NEW YORK (Reuters) - Greg Lippmann’s $2.3 billion hedge fund LibreMax Capital, which produced double-digit gains this year with big and successful bets on residential mortgage securities, is looking to the commercial real estate market to boost returns.
The hedge fund, which gained more than 8 percent in the third quarter, when most funds rose about 5.8 percent, told investors in a quarterly letter reviewed by Reuters that it was “excited about the opportunities in the CMBS credit space” and had increased exposure to those securities in the three months through September 30.
Lippmann also added exposure to collateralized loan obligations (CLOs) and consumer asset-backed-securities (ABS) over that period, while reducing the fund’s exposure to subprime mortgages.
“As much as the Fed’s QE3 announcement in September has demonstrated the potential to positively affect the RMBS market, residential lending remains constrained,” Lippmann said in the letter, dated November 19. “By contrast, quantitative easing has had, and will continue to have, a meaningful impact on commercial lending, as lower rates improve borrowers’ ability to refinance across property types.”
In the third quarter the U.S. Federal Reserve announced a new economic stimulus plan in which it would buy $40 billion every month in mortgage-backed securities until the labor market improves substantially.
Lippmann said the fund’s “largest portfolio increasesattributable to subprime” during the quarter.
Lippmann founded LibreMax with three other former colleagues from Deutsche Bank in 2010.
“While we still see tremendous value in RMBS, we have also been able to source several large opportunities in shorter duration non-mortgage backed bonds,” he said in the letter.
At Deutsche Bank, Lippmann was a mortgage trader who called the U.S. housing bubble early, earning the bank billions of dollars and himself the nick-name “Bubble Boy” among some on Wall Street.

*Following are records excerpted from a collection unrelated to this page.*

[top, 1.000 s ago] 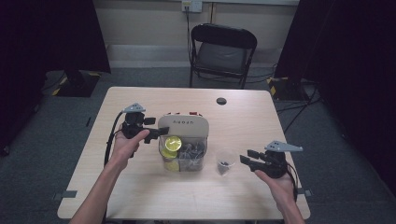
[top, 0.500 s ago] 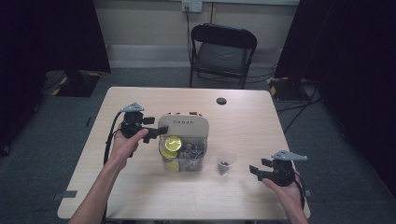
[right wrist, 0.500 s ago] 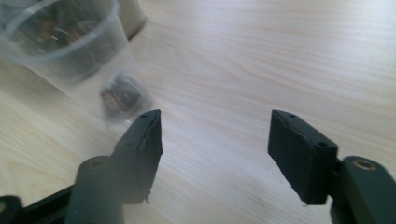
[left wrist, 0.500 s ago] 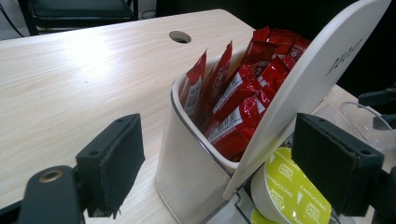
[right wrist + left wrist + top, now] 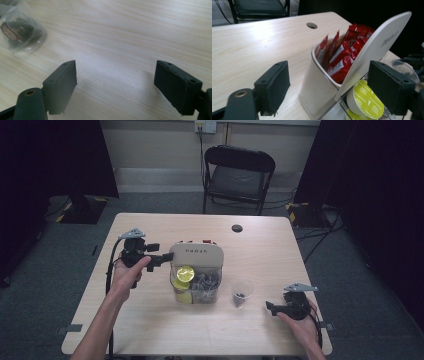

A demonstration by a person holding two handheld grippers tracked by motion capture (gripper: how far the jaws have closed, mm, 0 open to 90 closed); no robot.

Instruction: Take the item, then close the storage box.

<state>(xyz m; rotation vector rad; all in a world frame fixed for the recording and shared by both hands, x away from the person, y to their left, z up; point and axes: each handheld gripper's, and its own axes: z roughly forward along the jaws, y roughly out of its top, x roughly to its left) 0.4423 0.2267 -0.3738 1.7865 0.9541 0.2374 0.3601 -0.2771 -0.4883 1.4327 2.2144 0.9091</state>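
Observation:
A white and clear organizer (image 5: 196, 270) stands mid-table, with red sachets (image 5: 342, 55) in its white bin and yellow-lidded capsules (image 5: 368, 100) in its clear part. My left gripper (image 5: 165, 251) is at its left end. Its jaws have just been closing and straddle the bin's corner (image 5: 319, 82), with a gap still showing at the left pad (image 5: 274, 87). My right gripper (image 5: 270, 307) rests low by the front right edge. Its jaws have just been opening, over bare wood (image 5: 115, 80). A clear cup (image 5: 242, 295) with something dark inside stands to its left.
The wooden table (image 5: 280, 255) has a round cable hole (image 5: 237, 228) near its far edge. A black folding chair (image 5: 239, 175) stands behind the table. In the right gripper view the clear cup (image 5: 20, 30) lies at the upper left.
My right hand has sunk toward the table's front right and its jaws have spread wider. My left hand has stayed beside the organizer.

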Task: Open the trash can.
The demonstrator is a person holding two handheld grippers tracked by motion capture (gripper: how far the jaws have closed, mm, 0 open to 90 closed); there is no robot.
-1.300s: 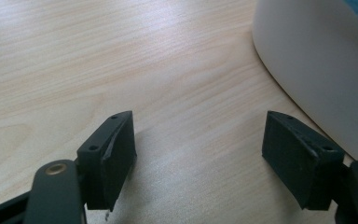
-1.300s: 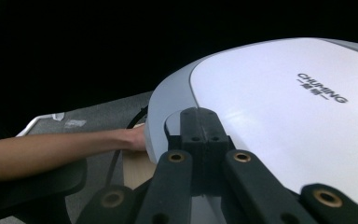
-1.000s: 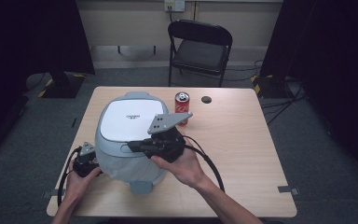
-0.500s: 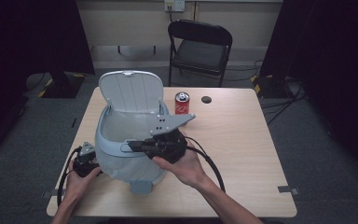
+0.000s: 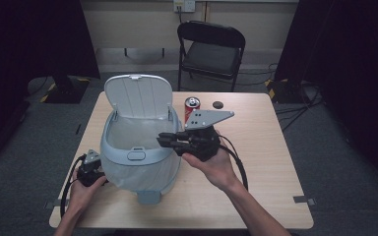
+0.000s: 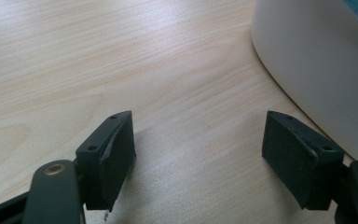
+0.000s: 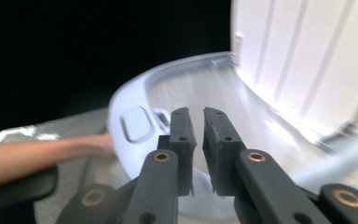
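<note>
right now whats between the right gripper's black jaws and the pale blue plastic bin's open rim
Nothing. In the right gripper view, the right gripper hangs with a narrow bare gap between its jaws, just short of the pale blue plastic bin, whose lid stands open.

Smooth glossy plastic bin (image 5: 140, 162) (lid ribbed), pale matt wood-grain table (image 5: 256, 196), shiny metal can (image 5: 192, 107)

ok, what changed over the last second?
The bin's lid swung up from closed to upright. The right claw drew back from the front rim, its jaws just opening slightly with nothing between them. The left claw, the can and the bin stayed put.
</note>
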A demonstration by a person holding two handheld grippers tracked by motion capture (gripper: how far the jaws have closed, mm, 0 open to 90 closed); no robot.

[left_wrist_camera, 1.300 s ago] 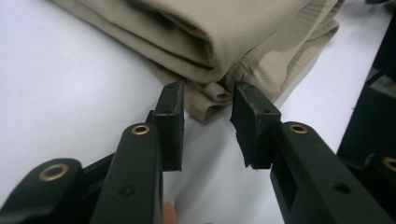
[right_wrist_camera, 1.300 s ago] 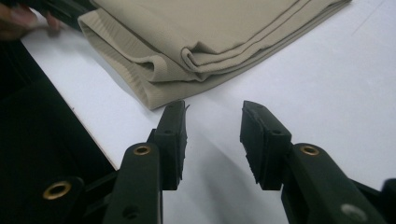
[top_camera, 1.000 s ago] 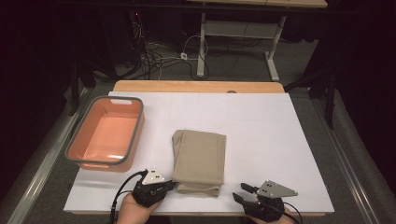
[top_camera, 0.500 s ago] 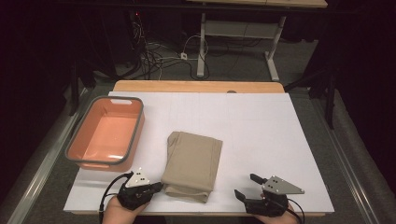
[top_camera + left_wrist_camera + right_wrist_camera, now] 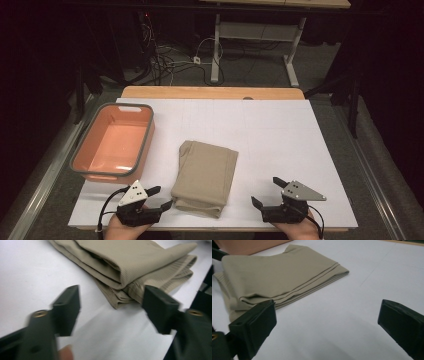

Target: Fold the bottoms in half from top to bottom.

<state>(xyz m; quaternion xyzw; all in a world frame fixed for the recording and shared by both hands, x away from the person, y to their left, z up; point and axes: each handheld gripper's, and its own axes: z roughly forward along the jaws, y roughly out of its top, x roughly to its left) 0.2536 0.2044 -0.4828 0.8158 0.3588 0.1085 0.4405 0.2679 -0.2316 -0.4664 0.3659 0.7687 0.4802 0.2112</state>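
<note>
Folded tan cloth (image 5: 205, 177) lies on your white table (image 5: 280, 135), beside the orange bin (image 5: 114, 142). Your left tongs (image 5: 159, 197) have just been opening, nothing between them, the cloth's corner just ahead. Your right tongs (image 5: 267, 192) have just been opening too, wide apart and empty.

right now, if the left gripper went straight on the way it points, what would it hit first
Most likely the folded beige cloth. The left gripper has just been opening, with nothing between its jaws, and the near folded corner of the cloth lies on the white table directly ahead. Depth is hard to judge, but nothing else lies between.
</note>
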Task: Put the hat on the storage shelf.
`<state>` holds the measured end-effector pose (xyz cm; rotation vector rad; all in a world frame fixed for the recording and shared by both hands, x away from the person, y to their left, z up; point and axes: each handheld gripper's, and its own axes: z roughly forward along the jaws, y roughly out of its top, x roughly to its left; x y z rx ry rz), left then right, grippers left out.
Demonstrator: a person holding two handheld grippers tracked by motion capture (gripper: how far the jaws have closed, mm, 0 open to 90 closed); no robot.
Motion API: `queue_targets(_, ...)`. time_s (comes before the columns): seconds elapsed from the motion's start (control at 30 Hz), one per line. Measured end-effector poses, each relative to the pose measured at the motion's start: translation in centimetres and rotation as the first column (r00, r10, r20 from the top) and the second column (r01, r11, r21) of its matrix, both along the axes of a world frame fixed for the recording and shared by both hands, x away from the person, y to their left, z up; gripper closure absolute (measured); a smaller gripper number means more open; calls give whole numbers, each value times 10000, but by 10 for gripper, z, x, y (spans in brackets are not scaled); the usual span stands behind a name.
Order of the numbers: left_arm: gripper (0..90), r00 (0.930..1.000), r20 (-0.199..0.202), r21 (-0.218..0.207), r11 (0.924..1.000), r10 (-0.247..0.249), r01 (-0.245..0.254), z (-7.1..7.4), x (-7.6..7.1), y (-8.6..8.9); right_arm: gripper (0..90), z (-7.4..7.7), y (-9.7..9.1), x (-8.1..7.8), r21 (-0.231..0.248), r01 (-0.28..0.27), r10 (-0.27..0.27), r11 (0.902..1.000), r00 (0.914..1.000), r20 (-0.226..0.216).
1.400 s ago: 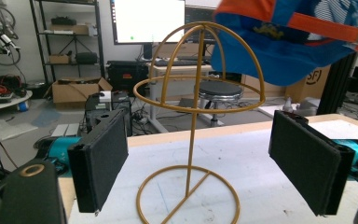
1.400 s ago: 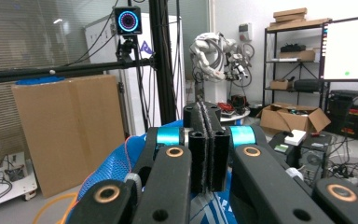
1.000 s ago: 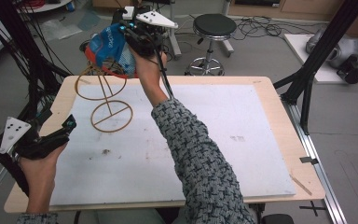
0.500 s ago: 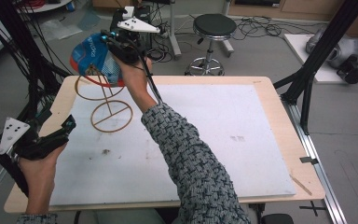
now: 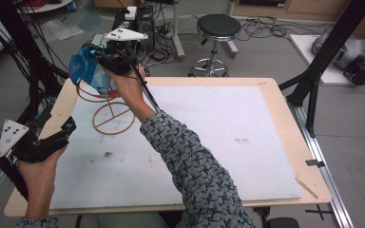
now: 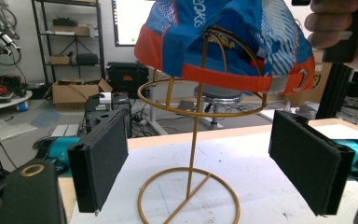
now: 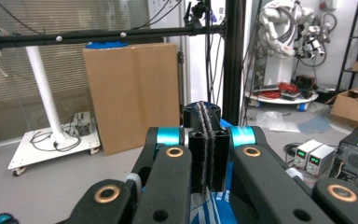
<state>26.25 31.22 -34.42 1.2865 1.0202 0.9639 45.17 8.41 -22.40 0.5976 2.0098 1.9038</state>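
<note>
Presently, entries for the far-left corner of the table:

Item: blue mesh-and-fabric cap with orange trim (image 6: 223, 37), lodged over the wire dome of the stand, tilted, not yet seated square.
Support: gold wire hat stand with ring base and thin upright stem (image 5: 113, 118), near the table's far-left corner, base flat on the white mat.
Surface: wooden table topped with a white mat (image 5: 228, 142).
Right gripper (image 5: 100, 53): raised above the stand, jaws clamped tight on blue cap fabric, visible between the pads in the right gripper view.
Left gripper (image 5: 66, 129): at the near-left edge, jaws spread wide and holding nothing, aimed at the stand's stem.
Step judged in hand: settling the cap onto the dome.
Handling advice: lower gently, centre the crown over the dome, level the orange band before release.
Caution: light stand, likely to tip under sideways pull; left gripper well placed to steady the stem.
</note>
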Motion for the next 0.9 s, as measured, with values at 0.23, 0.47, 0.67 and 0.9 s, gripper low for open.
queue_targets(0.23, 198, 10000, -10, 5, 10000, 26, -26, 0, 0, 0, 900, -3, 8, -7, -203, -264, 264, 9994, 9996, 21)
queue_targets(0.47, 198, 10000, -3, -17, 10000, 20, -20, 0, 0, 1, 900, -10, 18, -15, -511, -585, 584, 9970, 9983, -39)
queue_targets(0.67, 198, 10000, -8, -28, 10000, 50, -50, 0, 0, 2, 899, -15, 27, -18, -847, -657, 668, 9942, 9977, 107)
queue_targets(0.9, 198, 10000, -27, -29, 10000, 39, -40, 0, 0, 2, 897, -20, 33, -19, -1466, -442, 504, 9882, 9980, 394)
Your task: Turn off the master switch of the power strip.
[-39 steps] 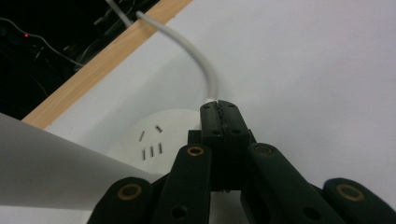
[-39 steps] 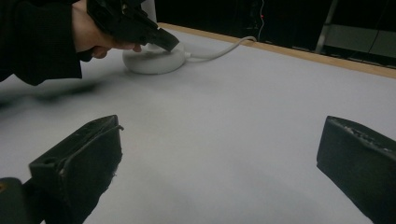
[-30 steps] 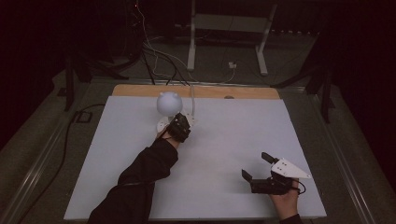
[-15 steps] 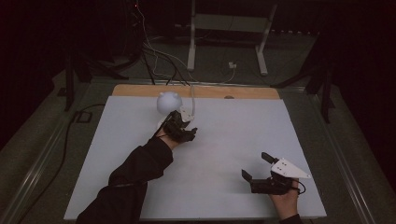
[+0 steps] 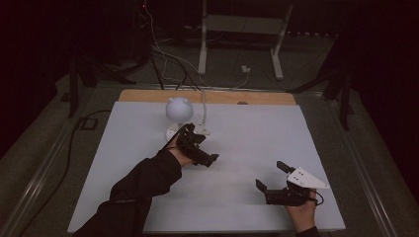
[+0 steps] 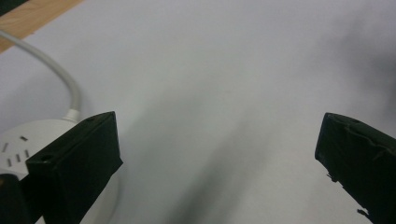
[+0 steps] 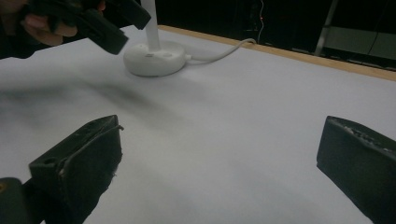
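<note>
A white desk lamp with a round head [image 5: 178, 109] stands on its round base [image 5: 173, 132] at the back left of the white table [image 5: 247, 133]. My left gripper [image 5: 203, 144] hovers just right of the base; its jaws have just been opening, now stand open, and have nothing between them. In the left gripper view the base [image 6: 28, 140], with socket slots and a white cable [image 6: 60, 74], lies beside the left jaw of my left gripper [image 6: 219, 154]. Near the front right, my right gripper [image 5: 270, 175] [image 7: 219, 158] stands open and empty, facing the base [image 7: 154, 58].
A wooden strip [image 5: 207, 96] runs along the table's far edge. The lamp's cable [image 7: 224, 49] trails toward that edge. Beyond the table are floor cables [image 5: 168, 54] and a metal stand [image 5: 242, 29]. A person's dark sleeve [image 5: 143, 182] crosses the front left.
My left gripper went from shut by the lamp base to open, and it drew back a little toward the right and upward. The right gripper stayed still.
</note>
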The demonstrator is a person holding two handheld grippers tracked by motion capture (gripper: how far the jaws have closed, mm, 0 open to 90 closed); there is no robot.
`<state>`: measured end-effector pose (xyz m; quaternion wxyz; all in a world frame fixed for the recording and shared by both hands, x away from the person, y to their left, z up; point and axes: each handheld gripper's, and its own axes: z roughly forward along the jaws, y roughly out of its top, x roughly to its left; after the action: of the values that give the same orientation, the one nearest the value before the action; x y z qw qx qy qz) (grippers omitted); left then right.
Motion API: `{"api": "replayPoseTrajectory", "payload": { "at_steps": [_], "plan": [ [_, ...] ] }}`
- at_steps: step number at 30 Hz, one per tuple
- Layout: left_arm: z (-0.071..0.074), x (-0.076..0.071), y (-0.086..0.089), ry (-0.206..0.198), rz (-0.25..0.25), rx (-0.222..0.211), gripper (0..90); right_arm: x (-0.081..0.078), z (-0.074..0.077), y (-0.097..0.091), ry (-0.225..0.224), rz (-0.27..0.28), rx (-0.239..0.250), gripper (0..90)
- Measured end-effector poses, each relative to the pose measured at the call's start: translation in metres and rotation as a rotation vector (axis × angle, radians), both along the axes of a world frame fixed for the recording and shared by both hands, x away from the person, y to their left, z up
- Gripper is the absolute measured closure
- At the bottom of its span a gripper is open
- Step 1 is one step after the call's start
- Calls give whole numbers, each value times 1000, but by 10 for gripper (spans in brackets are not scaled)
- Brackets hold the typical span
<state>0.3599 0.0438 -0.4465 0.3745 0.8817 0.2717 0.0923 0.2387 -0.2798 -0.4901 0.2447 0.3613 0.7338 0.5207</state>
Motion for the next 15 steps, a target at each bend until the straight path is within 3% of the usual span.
{"api": "replayPoseTrajectory", "payload": {
  "at_steps": [7, 15],
  "plan": [
    [12, -8, 12, 26, -64, -38, 3, -1, 0, 0, 0, 0, 2, 0],
    [20, -21, 34, -3, -51, -28, 4, 0, 0, 1, 1, -1, -2, 0]
  ]
}}
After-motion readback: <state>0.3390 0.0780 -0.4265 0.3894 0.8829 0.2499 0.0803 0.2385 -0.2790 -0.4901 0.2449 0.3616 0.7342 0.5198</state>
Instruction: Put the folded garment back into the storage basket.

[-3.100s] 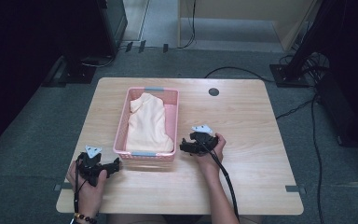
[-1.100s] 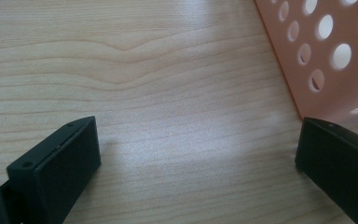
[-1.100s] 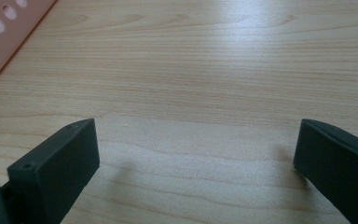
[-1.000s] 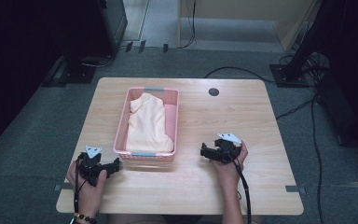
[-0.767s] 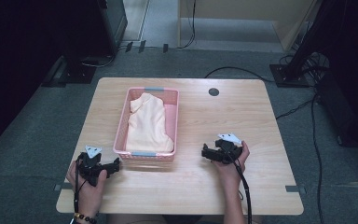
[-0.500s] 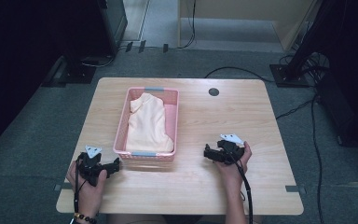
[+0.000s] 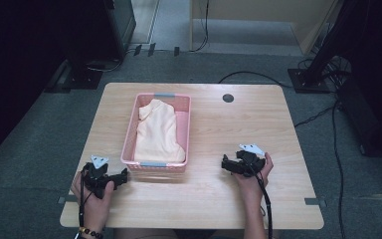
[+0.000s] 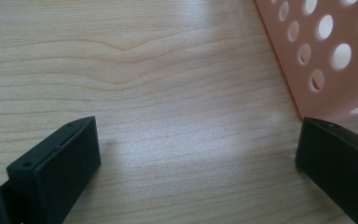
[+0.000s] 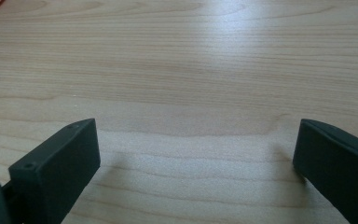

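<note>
Basket [image 7: 128, 144]: pink, holding the folded shirt [image 7: 155, 130], sitting mid-table.
My left gripper [image 7: 123, 175]: resting wide open, empty, just beside the basket's near corner.
My right gripper [image 7: 225, 163]: gaping empty, right of the basket, bare wood [image 9: 200, 70] ahead.

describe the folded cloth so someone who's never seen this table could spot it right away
On the light wooden table, look left of centre for the pink perforated basket, the one container there. Inside it lies the folded cloth, filling most of the floor. It is pale peach and soft, unlike the hard black left hand-held gripper and right hand-held gripper resting nearer the person.
</note>
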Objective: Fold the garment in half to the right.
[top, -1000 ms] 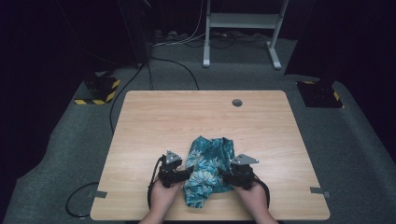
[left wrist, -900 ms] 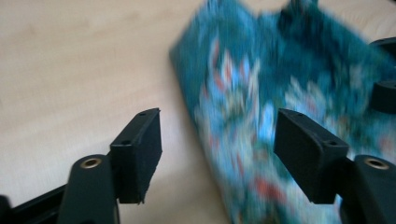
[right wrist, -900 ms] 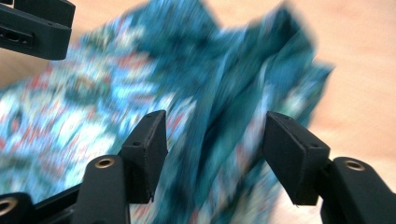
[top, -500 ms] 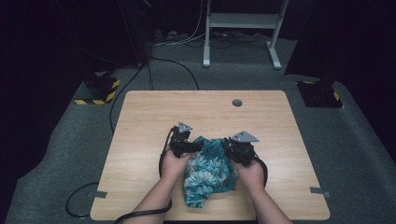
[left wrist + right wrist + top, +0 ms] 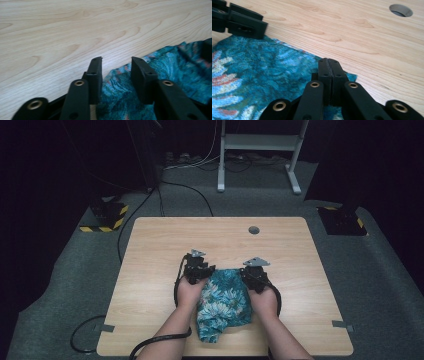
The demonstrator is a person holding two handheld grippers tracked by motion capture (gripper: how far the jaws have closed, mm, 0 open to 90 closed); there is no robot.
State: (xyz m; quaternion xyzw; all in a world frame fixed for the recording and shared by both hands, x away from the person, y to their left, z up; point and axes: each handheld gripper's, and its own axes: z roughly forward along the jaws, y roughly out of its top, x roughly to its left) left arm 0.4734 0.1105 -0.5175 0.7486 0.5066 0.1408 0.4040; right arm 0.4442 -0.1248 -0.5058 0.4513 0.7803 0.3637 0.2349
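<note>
In the high view, a crumpled teal cloth with a pale floral print (image 5: 223, 302) is seen lying on the light wooden surface (image 5: 150, 245) near the person's edge, between the two hands. The left hand-held gripper (image 5: 205, 268) is set at the cloth's far left corner and the right hand-held gripper (image 5: 248, 272) at its far right corner. The step is judged to be a pinching of both far corners so that the cloth can be spread flat.

In the left gripper view, the jaws of the left hand-held gripper (image 5: 116, 61) have just been closing, yet a gap is left between them; cloth (image 5: 172, 67) lies under and between them but is not pressed. They should be shut fully on the hem before any pull is made.

In the right gripper view, the right hand-held gripper (image 5: 328, 61) has just closed, its jaws together over the cloth's corner (image 5: 262, 65); whether fabric is caught cannot be told. The corners should be drawn apart evenly and low, so that neither slips.
</note>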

Lippmann stepped down as the bank’s global head of asset-backed securities trading in April 2010 and launched his hedge fund in October that year.
While subprime investments were the main contributors to returns in the third quarter, LibreMax benefited from “a large consumer ABS trade” in October.
The fund rose 2.21 percent last month, while the S&P500 stock index fell about 2 percent.
During October LibreMax reduced its student loan exposure but increased credit card holdings. It also added investments in CMBS and CLOs, it said in its October note to investors.
Since LibreMax launched, the firm has produced annualized returns of about 12 percent.